For the dilemma below, I am not going to ask you to come up with a possible solution: the message of step 7 is that there needs to be collaboration at eye level before a possible way forward can be found. So, instead, I am going to ask you this:
—> When you look at the dilemma below, how do you think the humans and non-humans involved might go about creating conditions for collaboration at eye level, so that they can work together to find an innovative way forward the way that Ella Fitzgerald and her band did?
Dilemma: subsistence, religious freedom, and agency in relationship.
The United Nations’ Declaration on the Rights of Indigenous Peoples (UNDRIP) has been widely adopted. However, its implementation is not always plain sailing, and much of that is down to differences in paradigm: Chie Sakakibara’s Whale Snow , for example, discusses difficulties between an Iñupiat whaling community and the International Whaling Commission (IWC). In compliance with UNDRIP’s Article 20, the community is allowed to engage in subsistence whaling up to certain quotas based on nutritional requirements. In compliance with UNDRIP’s Article 12, the community is allowed to engage in their traditional forms of dance.
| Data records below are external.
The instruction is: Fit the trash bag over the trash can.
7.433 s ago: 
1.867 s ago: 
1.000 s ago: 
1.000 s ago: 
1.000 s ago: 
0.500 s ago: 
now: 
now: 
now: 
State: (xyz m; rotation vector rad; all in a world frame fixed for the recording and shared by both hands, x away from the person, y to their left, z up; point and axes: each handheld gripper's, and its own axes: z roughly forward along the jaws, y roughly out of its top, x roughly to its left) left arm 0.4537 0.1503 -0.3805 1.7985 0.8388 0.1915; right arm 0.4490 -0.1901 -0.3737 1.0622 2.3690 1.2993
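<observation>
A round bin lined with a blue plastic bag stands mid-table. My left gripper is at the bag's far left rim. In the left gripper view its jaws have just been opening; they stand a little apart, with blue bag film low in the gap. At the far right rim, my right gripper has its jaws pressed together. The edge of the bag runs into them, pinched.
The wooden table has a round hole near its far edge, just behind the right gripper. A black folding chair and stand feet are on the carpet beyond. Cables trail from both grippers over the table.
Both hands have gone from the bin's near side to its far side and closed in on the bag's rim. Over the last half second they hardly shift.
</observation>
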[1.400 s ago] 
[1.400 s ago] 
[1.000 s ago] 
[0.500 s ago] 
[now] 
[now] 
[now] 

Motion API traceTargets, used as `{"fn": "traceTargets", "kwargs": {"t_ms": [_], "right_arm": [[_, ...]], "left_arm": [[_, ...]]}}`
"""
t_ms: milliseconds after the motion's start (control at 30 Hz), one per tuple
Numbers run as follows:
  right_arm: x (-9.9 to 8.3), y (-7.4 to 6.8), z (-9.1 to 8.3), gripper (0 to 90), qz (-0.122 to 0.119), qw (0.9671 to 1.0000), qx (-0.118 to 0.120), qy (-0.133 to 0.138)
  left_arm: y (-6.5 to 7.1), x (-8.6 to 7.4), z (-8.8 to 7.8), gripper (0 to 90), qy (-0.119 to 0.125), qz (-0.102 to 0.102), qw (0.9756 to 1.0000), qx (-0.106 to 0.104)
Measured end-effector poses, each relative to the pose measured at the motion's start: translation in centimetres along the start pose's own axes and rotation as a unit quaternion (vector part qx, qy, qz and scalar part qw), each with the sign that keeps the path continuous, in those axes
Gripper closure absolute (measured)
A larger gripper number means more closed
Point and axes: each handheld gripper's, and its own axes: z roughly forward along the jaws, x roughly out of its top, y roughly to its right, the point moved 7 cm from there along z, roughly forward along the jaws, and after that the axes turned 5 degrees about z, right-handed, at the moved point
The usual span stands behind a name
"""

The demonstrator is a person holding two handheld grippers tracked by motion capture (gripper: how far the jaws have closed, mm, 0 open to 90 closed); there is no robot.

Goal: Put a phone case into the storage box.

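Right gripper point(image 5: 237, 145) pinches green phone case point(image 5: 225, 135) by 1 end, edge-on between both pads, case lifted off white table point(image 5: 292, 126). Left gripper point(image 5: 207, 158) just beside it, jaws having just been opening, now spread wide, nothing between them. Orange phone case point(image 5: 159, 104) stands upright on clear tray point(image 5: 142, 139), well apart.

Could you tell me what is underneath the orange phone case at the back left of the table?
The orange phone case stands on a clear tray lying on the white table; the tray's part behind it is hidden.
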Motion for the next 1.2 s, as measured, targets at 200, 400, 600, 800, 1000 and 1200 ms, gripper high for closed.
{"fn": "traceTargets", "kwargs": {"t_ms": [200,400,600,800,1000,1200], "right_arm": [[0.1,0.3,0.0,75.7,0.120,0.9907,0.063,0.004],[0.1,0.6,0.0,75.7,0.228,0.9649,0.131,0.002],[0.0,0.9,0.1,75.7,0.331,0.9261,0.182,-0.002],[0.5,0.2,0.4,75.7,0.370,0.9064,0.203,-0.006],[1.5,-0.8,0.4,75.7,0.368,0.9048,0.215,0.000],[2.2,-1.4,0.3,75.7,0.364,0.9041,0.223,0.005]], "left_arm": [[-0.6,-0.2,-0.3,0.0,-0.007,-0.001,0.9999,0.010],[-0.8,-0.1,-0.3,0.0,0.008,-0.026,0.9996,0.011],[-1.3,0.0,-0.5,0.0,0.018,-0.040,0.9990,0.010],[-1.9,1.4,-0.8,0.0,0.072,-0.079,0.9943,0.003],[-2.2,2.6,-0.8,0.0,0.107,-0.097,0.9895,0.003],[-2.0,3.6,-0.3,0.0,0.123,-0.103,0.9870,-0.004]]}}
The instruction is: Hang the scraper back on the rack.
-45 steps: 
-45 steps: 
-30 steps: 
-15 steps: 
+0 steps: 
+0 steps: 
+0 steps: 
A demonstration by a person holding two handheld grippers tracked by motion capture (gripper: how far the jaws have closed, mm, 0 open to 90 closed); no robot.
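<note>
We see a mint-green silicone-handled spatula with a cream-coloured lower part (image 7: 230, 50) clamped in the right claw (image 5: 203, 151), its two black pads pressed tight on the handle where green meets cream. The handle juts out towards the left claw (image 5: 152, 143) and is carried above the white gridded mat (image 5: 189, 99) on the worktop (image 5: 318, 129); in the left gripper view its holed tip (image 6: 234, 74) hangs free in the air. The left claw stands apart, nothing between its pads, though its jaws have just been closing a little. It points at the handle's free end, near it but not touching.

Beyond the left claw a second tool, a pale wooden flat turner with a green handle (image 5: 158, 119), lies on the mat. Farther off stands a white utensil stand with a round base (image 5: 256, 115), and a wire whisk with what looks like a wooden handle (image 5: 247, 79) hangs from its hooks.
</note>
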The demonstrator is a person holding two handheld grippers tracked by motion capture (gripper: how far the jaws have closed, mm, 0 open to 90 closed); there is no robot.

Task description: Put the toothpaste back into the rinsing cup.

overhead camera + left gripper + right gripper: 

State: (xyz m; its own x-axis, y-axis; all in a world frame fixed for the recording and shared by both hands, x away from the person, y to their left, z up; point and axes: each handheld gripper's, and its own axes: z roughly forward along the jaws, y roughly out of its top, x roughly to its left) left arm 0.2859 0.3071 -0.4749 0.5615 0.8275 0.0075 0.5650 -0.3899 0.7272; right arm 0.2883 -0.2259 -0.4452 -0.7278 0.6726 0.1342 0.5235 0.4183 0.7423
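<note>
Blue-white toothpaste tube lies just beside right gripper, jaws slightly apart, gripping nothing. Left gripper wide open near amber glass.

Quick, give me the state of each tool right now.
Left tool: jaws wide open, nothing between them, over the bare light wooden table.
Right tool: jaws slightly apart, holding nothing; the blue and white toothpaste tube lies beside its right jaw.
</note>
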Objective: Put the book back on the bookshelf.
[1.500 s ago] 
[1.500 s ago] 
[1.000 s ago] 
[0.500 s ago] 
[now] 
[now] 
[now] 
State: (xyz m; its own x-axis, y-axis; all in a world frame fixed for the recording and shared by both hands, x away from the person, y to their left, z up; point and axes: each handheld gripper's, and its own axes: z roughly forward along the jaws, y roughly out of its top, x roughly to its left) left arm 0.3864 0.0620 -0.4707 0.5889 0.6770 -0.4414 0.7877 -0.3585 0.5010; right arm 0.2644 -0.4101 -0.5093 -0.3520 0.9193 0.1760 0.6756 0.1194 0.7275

This is experienced by the community as being better than nothing, and it is a start, but it also doesn’t really help: in a paradigm where the sacred is experienced as being present in the material, and where there is a relationship of inter-species kinship between whales and humans (termed “cetaceousness” by Sakakibara), the dance only makes sense in the context of a whale giving itself to the community to be eaten, and the eating only makes sense in the context of the dance. One without the other is like a memory card without a mobile phone or tablet around it. The dance and the gift of the whale and the eating are one dynamic; preconceived quotas and an unrelated right to dance turn it into a collection of separate ones.
But there are other considerations, too: the IWC, conversely, will understandably point out that without the quota, there is a danger that groups with no relationship of cetaceousness between whales and humans will cause harm by whaling for profit, and potentially to excess. In addition, some environmentalists might worry that any shift towards creating space for a relationship of cetateousness to decide how many whales are eaten could make things difficult for the next court case granting rights to another part of non-human nature, such as a river. They might worry that if a relationship of inter-species kinship is allowed to override animal rights, then that could create a precedent for a river’s rights as an individual being watered down.
—> How did you go about working out how to create conditions for collaborative innovation at eye-level between everyone involved? And how did it go?
Please don’t worry if you found this difficult: that’s because it is!
John Polkinghorne, in the context of quantum physics, said sometimes we just have to hang on by the skin of our intellectual teeth. What matters is not whether we can come up with a ready solution: what matters is that we are brave enough to include everyone and everything that may be relevant to one.